Riéndome a carcajadas entré en casa cojeando y todo dolorido. Cerré
la puerta de la calle y me apoyé en ella rememorando el fatídico
momento en el que ciento ochenta y seis centímetros y casi cien
kilos volaban por los aires y sufrían el mayor jardazo que nunca
hubiese imaginado. Recordaba como, una vez impactado sobre el húmedo
suelo, permanecía en el mismo, sin darle importancia ni al golpe, ni
al pequeño charco sobre el que descansaba mi cuerpo, ni mucho menos
a las posibles lesiones que me pudiese haber ocasionado el monumental
jardazo que había pegado.
Lo único que me importaba en aquella
posición era que alguien hubiese sido testigo de mi espectacular
vuelo. ¡Qué vergüenza! -me dije- que alguien me haya visto.
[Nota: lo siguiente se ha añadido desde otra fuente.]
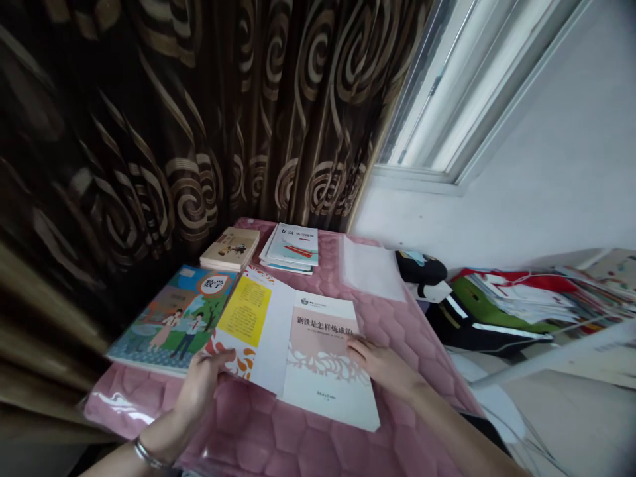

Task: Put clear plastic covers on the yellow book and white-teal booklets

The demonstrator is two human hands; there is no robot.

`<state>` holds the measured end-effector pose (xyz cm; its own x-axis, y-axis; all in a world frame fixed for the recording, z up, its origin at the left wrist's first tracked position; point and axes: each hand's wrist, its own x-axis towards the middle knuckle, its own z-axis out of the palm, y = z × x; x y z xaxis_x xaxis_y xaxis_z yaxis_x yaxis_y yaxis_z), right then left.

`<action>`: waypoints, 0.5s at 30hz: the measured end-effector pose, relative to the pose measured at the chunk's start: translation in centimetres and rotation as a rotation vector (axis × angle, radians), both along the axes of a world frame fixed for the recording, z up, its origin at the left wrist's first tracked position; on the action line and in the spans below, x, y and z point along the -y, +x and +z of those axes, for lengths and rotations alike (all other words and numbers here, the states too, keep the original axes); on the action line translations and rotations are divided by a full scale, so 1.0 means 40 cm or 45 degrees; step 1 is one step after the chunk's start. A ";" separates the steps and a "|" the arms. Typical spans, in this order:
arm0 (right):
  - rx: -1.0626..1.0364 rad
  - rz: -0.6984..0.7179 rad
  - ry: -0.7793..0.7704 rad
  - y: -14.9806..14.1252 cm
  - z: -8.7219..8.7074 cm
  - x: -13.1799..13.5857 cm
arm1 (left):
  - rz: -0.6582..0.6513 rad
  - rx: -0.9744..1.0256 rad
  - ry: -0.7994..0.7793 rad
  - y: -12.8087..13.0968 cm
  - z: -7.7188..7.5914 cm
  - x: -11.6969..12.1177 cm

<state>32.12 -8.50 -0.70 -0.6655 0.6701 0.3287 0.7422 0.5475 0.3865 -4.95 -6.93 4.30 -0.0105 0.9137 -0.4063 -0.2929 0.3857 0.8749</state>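
A paperback book (325, 341) lies open at its title page on the pink quilted tabletop. Its front cover is turned to the left, with a yellow panel and an orange leaf pattern on the folded-in flap (246, 311). My left hand (201, 381) pinches the lower left edge of that flap, thumb on top; the fingers underneath are partly hidden. At the page's right edge, my right hand (385, 368) grips the book with its fingertips over the printed side. A blue-green math textbook (173, 318) lies just left of the open book.
Behind stand a stack of tan books (231, 248) and a stack of white-covered books (293, 246). A white sheet (370, 268) lies at the back right. Dark patterned curtains (248, 119) hang behind the table. Bags and papers (517, 298) are piled on the right, below a window (447, 99).
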 end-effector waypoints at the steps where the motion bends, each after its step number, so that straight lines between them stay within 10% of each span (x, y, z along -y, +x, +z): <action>1: -0.012 -0.030 -0.037 -0.002 0.003 0.002 | -0.008 -0.006 0.019 -0.001 0.002 0.001; 8: -0.827 -0.212 -0.423 -0.099 0.037 0.003 | -0.351 -0.020 0.319 -0.027 -0.007 0.016; 15: -1.979 -0.393 -0.764 -0.355 -0.044 -0.103 | -0.396 -0.175 0.508 0.058 -0.046 -0.050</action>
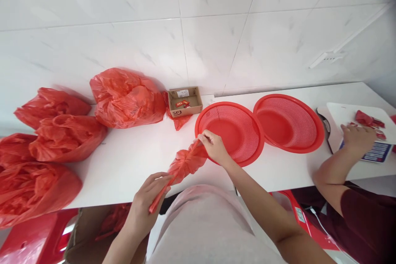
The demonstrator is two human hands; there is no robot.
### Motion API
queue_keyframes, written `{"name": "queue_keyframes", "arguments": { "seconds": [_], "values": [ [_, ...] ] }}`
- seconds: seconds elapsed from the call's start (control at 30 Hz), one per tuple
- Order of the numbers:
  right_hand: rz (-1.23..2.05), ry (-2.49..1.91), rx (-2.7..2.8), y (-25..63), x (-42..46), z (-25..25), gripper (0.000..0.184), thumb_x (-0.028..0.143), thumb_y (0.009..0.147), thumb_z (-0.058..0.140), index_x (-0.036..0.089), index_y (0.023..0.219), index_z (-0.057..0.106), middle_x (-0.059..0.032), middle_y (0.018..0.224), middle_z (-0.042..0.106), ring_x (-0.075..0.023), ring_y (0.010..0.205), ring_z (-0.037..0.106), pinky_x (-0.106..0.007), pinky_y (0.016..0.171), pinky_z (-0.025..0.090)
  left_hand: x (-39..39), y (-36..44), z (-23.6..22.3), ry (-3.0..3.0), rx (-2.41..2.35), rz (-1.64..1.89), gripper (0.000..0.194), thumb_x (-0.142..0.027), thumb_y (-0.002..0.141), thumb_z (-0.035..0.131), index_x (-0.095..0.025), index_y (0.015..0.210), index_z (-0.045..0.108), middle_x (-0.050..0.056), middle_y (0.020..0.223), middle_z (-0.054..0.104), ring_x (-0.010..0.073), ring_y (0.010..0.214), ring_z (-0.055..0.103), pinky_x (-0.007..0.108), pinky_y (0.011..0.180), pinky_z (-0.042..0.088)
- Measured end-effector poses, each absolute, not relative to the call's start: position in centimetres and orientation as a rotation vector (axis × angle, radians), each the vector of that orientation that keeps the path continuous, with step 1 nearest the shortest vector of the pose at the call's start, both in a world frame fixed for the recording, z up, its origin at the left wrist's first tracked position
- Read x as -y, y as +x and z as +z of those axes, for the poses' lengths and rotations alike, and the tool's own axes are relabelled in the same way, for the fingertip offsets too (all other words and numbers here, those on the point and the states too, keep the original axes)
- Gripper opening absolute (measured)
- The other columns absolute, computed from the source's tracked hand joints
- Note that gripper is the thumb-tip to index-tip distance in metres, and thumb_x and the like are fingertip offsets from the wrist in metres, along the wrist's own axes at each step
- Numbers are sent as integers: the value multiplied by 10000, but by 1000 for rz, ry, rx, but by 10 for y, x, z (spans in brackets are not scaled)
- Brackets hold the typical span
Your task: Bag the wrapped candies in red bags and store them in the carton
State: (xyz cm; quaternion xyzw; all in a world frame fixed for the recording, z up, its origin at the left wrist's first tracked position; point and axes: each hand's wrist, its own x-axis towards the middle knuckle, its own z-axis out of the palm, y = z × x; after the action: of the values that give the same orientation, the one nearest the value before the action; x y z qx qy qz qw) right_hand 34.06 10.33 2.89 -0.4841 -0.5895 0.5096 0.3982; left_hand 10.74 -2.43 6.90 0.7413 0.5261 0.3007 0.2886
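Note:
My left hand is closed on the lower end of a small knotted red plastic bag, near the table's front edge. My right hand pinches the bag's upper end, so the bag is stretched between both hands above the white table. Just right of my right hand lies a red mesh basket, its rim partly under my wrist.
A second red mesh basket sits further right. Several stuffed red plastic bags lie at the left and back. A small open cardboard box stands by the wall. Another person's hand rests on a white board at the right.

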Motion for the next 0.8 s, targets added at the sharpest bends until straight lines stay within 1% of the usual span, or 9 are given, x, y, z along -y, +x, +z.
{"name": "queue_keyframes", "arguments": {
  "seconds": [0.17,0.23,0.33,0.43,0.5,0.57,0.63,0.73,0.8],
  "values": [
    [1089,-1387,1534,338,-108,2,333,437,952,429,206,712,435,29,647,542,-121,620,493,-248,625,373,28,115,70,1881,-1361,776,288,-184,935,502,-269,1078,738,67,1215,685,232,1210,549,357,968,509],
    [1049,-1393,1509,335,-102,1,340,446,961,415,211,716,419,44,626,480,-112,583,441,-244,589,351,28,121,74,1746,-1374,831,291,-246,955,476,-269,1026,758,65,1364,593,250,1276,505,400,1029,468],
    [1081,-1327,1444,330,-89,14,326,447,972,413,215,743,423,47,642,473,-109,588,461,-237,595,393,25,129,78,1454,-1392,900,336,-366,965,454,-237,1015,760,69,1485,480,283,1356,436,451,1113,376],
    [1112,-1180,1497,325,-74,40,267,408,983,430,211,814,492,14,750,584,-120,699,557,-254,680,466,21,137,76,1161,-1398,981,422,-476,951,443,-198,1054,742,116,1308,638,289,1295,510,462,1125,346],
    [1069,-983,1689,322,-65,59,214,362,974,483,207,845,556,-34,941,666,-144,896,606,-305,829,491,16,142,76,1006,-1425,1008,442,-509,926,478,-178,1075,730,119,1167,708,284,1188,593,449,1084,393],
    [960,-748,1933,318,-60,73,178,339,940,565,209,828,609,-65,1171,654,-186,1132,557,-391,1003,435,11,147,79,962,-1410,918,412,-500,876,572,-169,1066,728,107,1096,729,278,1082,642,425,1001,465],
    [857,-590,2104,315,-58,80,183,346,909,622,208,788,635,-66,1327,585,-221,1276,464,-448,1093,355,8,152,84,991,-1341,792,362,-473,822,651,-161,980,743,94,996,744,275,992,662,397,895,518],
    [891,-587,2136,313,-60,82,195,346,932,589,197,812,627,-77,1360,556,-213,1271,468,-423,1076,365,7,156,87,998,-1272,739,297,-444,780,701,-157,843,745,68,817,731,252,883,663,355,790,534],
    [978,-684,2106,315,-61,81,164,339,949,553,191,890,594,-89,1183,641,-188,1080,571,-380,972,430,8,157,84,965,-1258,793,271,-431,784,701,-163,798,737,41,741,702,206,786,643,321,749,526]
  ]
}}
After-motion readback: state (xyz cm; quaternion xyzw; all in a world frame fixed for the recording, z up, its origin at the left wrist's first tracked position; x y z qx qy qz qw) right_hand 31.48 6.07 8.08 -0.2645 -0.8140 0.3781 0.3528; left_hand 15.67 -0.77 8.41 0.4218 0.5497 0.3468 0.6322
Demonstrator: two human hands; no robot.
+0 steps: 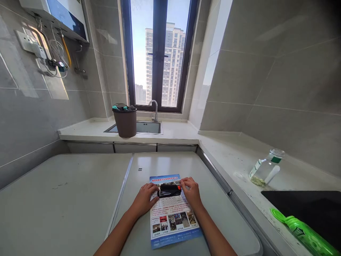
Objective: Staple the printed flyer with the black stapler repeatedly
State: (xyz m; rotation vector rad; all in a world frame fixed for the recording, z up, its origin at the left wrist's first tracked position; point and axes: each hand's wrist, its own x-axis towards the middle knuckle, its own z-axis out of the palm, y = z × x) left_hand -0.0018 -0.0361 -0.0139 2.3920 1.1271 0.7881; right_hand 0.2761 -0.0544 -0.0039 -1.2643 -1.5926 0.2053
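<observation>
A black stapler point(169, 190) with a red part at its right end lies across a printed leaflet point(173, 217) on the table. My left hand point(146, 196) has its curled fingers and thumb at the stapler's left end. At the other end, my right hand point(191, 192) pinches near the red part, its fingertips partly hiding what they touch. Both forearms come in from the bottom of the view. Two short grey strips point(140, 169), which look like staples, lie on the table beyond my left hand.
Left of the leaflet, a metal seam point(122, 192) divides the tabletop. Behind stands a brown bucket point(125, 122) by the sink point(149, 127) and faucet point(154, 108). On the right counter are a clear glass jar point(266, 169), a black panel point(314, 206) and a green packet point(306, 233).
</observation>
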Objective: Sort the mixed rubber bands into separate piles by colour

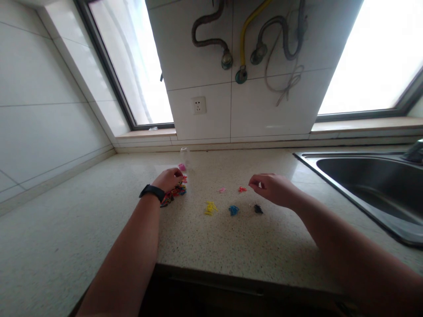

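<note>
My left hand [169,178], with a black band on its wrist, rests curled on a mixed heap of small colourful pieces [175,193] on the speckled counter [99,229]. Its fingers are closed over the heap; what they grip is hidden. My right hand [271,187] hovers just right of a small red pile [242,189], fingertips pinched together. Small sorted piles lie between the hands: pink [221,190], yellow [210,208], blue [233,210] and dark [258,209]. Another pink piece [181,167] lies beyond my left hand.
A steel sink [370,185] is set into the counter at the right. A small clear container [184,152] stands near the back wall. The tiled wall carries a socket [199,105] and several hoses [244,39]. Windows flank it.
</note>
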Tool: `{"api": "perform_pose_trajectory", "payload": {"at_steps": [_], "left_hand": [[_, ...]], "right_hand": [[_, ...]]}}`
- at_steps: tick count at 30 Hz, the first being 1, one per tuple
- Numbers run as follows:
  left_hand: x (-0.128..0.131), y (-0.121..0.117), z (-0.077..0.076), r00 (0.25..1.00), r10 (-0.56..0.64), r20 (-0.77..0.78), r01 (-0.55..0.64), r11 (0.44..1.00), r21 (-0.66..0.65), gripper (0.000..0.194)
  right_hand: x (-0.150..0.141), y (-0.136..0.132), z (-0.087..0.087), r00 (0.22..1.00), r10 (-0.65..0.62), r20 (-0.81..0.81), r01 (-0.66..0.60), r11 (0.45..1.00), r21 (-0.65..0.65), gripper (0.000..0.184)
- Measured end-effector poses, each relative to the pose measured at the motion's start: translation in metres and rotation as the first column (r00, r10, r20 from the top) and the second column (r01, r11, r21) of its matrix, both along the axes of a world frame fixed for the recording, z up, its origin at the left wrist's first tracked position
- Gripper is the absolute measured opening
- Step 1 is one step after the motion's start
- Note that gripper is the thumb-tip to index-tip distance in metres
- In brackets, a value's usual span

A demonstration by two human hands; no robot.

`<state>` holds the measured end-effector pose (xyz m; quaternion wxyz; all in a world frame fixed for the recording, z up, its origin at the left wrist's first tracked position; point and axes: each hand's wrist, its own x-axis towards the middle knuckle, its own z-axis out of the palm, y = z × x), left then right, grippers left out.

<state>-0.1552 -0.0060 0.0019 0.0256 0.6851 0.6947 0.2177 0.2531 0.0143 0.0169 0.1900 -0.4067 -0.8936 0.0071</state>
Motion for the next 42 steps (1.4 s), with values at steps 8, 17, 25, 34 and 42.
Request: {"api": "perform_pose_trajectory", "payload": {"at_steps": [8,17,25,34,42], "left_hand": [[0.012,-0.004,0.007,0.998,-0.053,0.029,0.051,0.995,0.082,0.021],[0.072,-0.010,0.007,0.954,-0.291,0.070,0.279,0.949,0.149,0.015],[0.128,-0.028,0.008,0.831,-0.482,0.277,0.460,0.876,0.143,0.013],[0.144,-0.029,-0.004,0.722,-0.566,0.398,0.582,0.808,0.092,0.018],[0.148,-0.030,-0.004,0.712,-0.566,0.416,0.590,0.803,0.083,0.019]], "right_hand": [[-0.001,-0.002,0.001,1.000,0.030,0.000,-0.030,0.999,0.011,0.016],[-0.006,-0.007,0.004,0.999,0.035,0.004,-0.035,0.999,-0.008,0.013],[-0.018,-0.019,0.003,0.990,0.122,-0.071,-0.127,0.989,-0.078,0.017],[-0.031,-0.029,0.000,0.977,0.198,-0.080,-0.207,0.970,-0.124,0.018],[-0.032,-0.027,-0.003,0.978,0.190,-0.088,-0.199,0.974,-0.108,0.015]]}}
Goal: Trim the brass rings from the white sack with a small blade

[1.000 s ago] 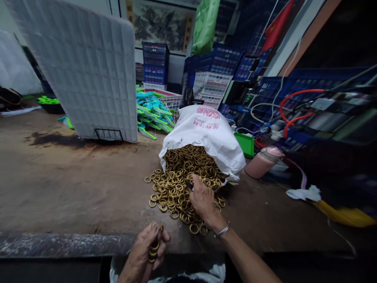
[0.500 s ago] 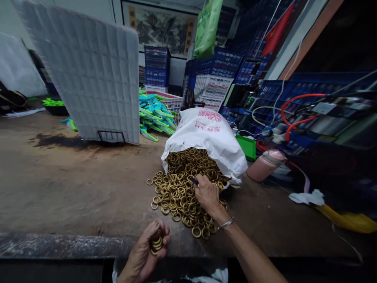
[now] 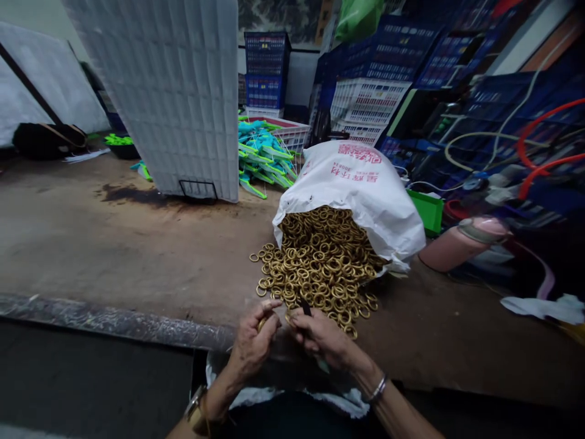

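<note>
Gold-coloured rings [image 3: 320,268] spill in a heap from the mouth of a white woven sack [image 3: 351,177] onto the table. At the near edge of the heap, my left hand [image 3: 253,341] is curled round several gold rings, mostly hidden by its fingers. Close beside it, my right hand [image 3: 322,338] is closed round a slim black-handled tool [image 3: 305,306]. A pale flat tip shows below that hand. One gold ring appears at my right fingertips, partly hidden. The hands are near each other, with a small gap between the fingers.
A white ribbed panel [image 3: 183,110] stands at the left in a black wire holder [image 3: 198,190]. Behind the sack lie turquoise and lime pieces [image 3: 265,152] and stacked crates [image 3: 365,100]. A pink bottle [image 3: 464,244] and green tray [image 3: 426,211] stand right. White plastic [image 3: 256,396] hangs below the table edge.
My right hand has drawn back from the ring heap toward my left hand, keeping the tool. My left hand has turned and moved up to meet it. The view has tilted down.
</note>
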The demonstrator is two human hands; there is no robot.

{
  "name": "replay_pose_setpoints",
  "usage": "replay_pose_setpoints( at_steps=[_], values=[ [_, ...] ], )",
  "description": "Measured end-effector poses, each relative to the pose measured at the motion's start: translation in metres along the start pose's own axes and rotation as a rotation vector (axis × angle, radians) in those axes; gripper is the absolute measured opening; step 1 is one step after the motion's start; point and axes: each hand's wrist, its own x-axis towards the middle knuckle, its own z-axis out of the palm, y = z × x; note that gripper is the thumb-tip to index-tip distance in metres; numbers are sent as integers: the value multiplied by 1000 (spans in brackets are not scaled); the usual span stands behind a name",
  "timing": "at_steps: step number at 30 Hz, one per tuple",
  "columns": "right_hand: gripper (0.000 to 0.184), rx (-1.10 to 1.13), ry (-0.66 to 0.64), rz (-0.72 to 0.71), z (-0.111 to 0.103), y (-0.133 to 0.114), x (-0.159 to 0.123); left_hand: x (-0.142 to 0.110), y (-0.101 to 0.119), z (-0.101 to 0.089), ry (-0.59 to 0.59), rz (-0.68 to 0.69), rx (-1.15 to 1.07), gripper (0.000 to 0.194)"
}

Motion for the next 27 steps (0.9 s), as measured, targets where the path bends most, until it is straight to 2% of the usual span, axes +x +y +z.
replay_pose_setpoints(
  at_steps=[3,6,8,10,13,16,21,25,27],
  values=[
    [16,75,-73,5,4,0,-4,-4,1,-1,-126,168,110,20],
    [18,107,-93,19,6,1,-4,-6,1,0,-184,215,135,20],
    [20,57,-59,19,7,3,-1,-6,-1,0,-156,209,165,19],
    [22,-24,29,-20,7,7,1,-5,-4,-1,-121,217,215,18],
    [26,-157,149,-150,8,10,1,-5,-6,-1,-54,262,301,18],
    [27,-271,188,-301,9,7,0,-5,-6,0,0,267,355,15],
    [20,-300,268,-330,11,4,3,-7,-1,4,-57,127,233,15],
    [12,-363,343,-350,10,5,9,-10,-1,6,-96,-162,28,21],
    [12,-375,349,-367,9,5,10,-11,-1,7,-135,-247,-19,25]
  ],
)
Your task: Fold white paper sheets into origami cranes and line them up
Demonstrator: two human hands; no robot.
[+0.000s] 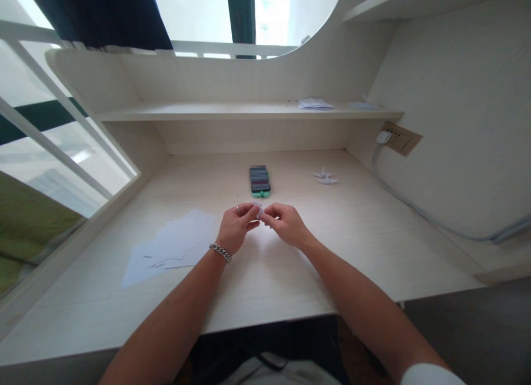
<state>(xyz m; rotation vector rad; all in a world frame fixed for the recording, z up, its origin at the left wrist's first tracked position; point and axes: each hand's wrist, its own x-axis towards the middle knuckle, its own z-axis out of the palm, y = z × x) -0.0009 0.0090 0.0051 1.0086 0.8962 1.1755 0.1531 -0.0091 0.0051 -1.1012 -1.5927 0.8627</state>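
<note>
A small folded piece of white paper point(259, 210) is pinched between my two hands over the middle of the desk. My left hand point(237, 225), with a ring and a chain bracelet, grips its left side with thumb and fingers. From the right, my right hand point(287, 223) closes its fingertips on the other side. Most of the paper is hidden by the fingers, so its folded shape cannot be made out. Just beyond the hands lies a phone point(260, 180) with a green edge. Loose white paper sheets point(166, 244) overlap to the left of my left hand.
Small folded white paper pieces point(326, 177), pointed like cranes, sit at the right back of the desk point(373, 263). A stack of paper point(315, 104) lies on the shelf point(207, 111). A grey cable point(398, 194) runs from the wall socket point(401, 139) along the right side.
</note>
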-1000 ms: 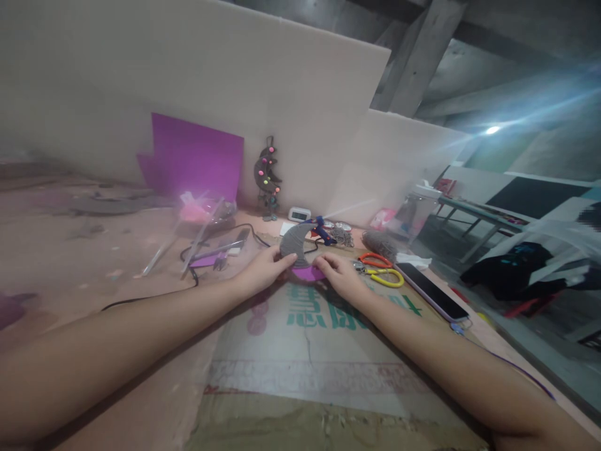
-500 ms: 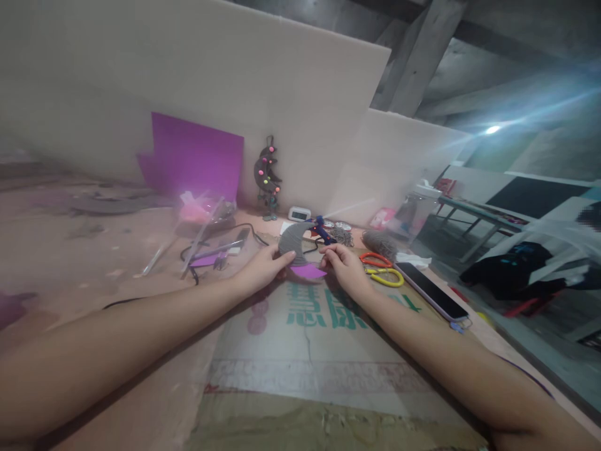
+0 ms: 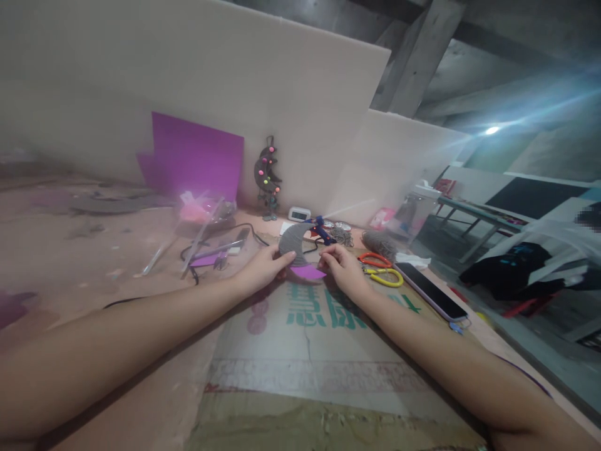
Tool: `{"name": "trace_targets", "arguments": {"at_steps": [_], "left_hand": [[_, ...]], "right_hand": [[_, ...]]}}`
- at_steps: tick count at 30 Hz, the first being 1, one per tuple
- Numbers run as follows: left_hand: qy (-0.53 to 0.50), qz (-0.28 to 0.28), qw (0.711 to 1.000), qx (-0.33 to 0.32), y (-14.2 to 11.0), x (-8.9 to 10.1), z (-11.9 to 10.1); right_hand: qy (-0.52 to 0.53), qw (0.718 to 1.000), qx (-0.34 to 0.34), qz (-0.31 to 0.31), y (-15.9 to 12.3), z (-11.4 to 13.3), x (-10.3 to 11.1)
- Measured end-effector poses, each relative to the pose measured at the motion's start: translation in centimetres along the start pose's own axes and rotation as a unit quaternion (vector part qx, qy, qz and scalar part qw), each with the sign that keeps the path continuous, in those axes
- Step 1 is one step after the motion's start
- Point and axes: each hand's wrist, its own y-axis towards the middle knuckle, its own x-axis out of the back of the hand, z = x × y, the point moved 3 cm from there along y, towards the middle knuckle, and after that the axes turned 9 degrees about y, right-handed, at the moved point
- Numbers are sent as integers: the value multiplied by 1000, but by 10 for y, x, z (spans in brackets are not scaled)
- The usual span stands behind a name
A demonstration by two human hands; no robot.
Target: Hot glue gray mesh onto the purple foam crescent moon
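A crescent moon shape (image 3: 292,246), mostly wound with grey yarn, has a bare purple lower tip (image 3: 308,272). My left hand (image 3: 267,266) grips its left edge between thumb and fingers. Just right of the purple tip, my right hand (image 3: 344,268) is closed in a pinch; whatever lies in its fingertips is too fine to make out. Beneath both hands lies a flattened cardboard sheet (image 3: 300,344) with green and red print. Behind the crescent sits a blue glue gun (image 3: 322,232).
Orange-handled and yellow-handled tools (image 3: 387,277), a phone (image 3: 429,291) and a grey yarn roll (image 3: 378,243) lie to the right. At the back are a decorated moon hanging (image 3: 267,175), a small clock (image 3: 298,214) and a purple sheet (image 3: 197,156). Clear sticks (image 3: 201,241) lie left.
My right hand has shifted very slightly beside the crescent's tip. My left hand and the crescent stay in the same place.
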Motion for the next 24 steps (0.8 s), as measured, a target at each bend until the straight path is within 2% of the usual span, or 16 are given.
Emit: {"name": "trace_targets", "arguments": {"at_steps": [8, 15, 24], "left_hand": [[8, -3, 1000, 3, 0, 0, -2], [12, 1, 1000, -2, 1, 0, -2], [24, -2, 1000, -3, 0, 1, -4]], "right_hand": [[-86, 994, 50, -36, 5, -4, 6], [-129, 989, 63, -29, 2, 0, 4], [-131, 986, 100, -15, 0, 4, 3]]}}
“Semitendido” como me encontraba, después de haberme incorporado
un poco, mis ojos hicieron un rápido pero minucioso recorrido por
todas y cada una de las incontables ventanas y terrazas desde las que
hubiesen podido divisar mi aterrizaje forzoso. Porque, y esto
coincidiréis todos y todas conmigo, cuando uno pierde el equilibrio
por cualquier razón y da con el cuerpo en suelo “público”, y
por regla general, le da más importancia a las posibles miradas
testigos de la toma de tierra de nuestro cuerpo que a los posibles
daños que hayan podido ocasionar el costalazo. Es lo mismo que
cuando somos testigos de un monumental jardazo, antes de pensar en el
daño que pudiese ocasionarle al sujeto del aterrizaje, esbozamos una
ligera sonrisa, por no decir una sonora carcajada.
Pues eso fue lo que me ocurrió hace un par de días cuando subí a
la azotea recién pintada del bloque en donde vivo. Sin haberme
percibido de lo que pudiera ocurrir, las cuatro capas de pintura con
resina que le habían dado, al contacto con el agua que cayó en esa
madrugada, hizo que mi enorme mirador de la playa de la Victoria se
convirtiese en una auténtica pista de patinaje.
Y fue cuando, apoyado en la puerta de casa, dolorido y carcajeando,
mi hijo me vio y se me dirigió con rostro de preocupación,
preguntándome sobre lo que me había sucedido, a lo que yo le
respondí que no me había sucedido nada. ¿Cómo que no te ha
sucedido nada?, si traes la cara desfigurada y desencajada. ¿Qué te
ha sucedido? -repreguntó-. Yo, entre carcajadas, le respondí que
había dado en la azotea un jardazo de campeonato, preguntándome él
que qué era un jardazo, término que le expliqué, ya que él
desconocía.
Y efectivamente, ese término de “jardazo” era una palabra que
había oído yo de niño en el pueblo, pero que desde entonces ni lo
había oído ni leído más. Y ya me asaltó la duda, pues por un
momento pensé que dicho término pudiese ser, como otros muchos, de
uso exclusivo de determinados lugares de nuestra geografía, y que
son desconocidos en el resto del suelo español. Pero pensé también
que, como ocurría con la mayoría de esos términos o vocablos a los
que me refiero, tenían su origen o raíz en alguna palabra del
castellano, que por economía del lenguaje o por similitud con otros
términos, derivan en palabras que a día de hoy no están recogidas
en el diccionario de la Real Academia Española de la Lengua y que
son propios de determinados lugares. Y fue, cuando, a la pregunta de
mi hijo sobre el significado del termino “jardazo”, me incliné
por la posibilidad de que su uso pudiera deberse a que procedía del
término “jarda”, que en Andalucía tiene el significado de
“costal”. Como al golpe que da una persona al caerse,
se le llama costalazo o costalada (por lo de caerse de costado), yo
quise interpretar que costalazo es lo mismo que jardazo.
Pero miren ustedes que la interpretación que yo hice sobre el origen
del tan mencionado término “jardazo”, aunque fuese así, se me
vino abajo cuando, con el fin de salir de toda duda, acudí a nuestro
diccionario, percatándome que el tan cacareado término “jardazo”
existe como tal, dándole el significado que yo le di a mi hijo.
O sea, que lo que yo di en mi azotea, fue un auténtico y mayúsculo
jardazo. Lo que no tengo claro es que alguien, desde ventana o
terraza, fuese testigo del mismo.
Ja ja ja. Bien escrito, divertido y educativo.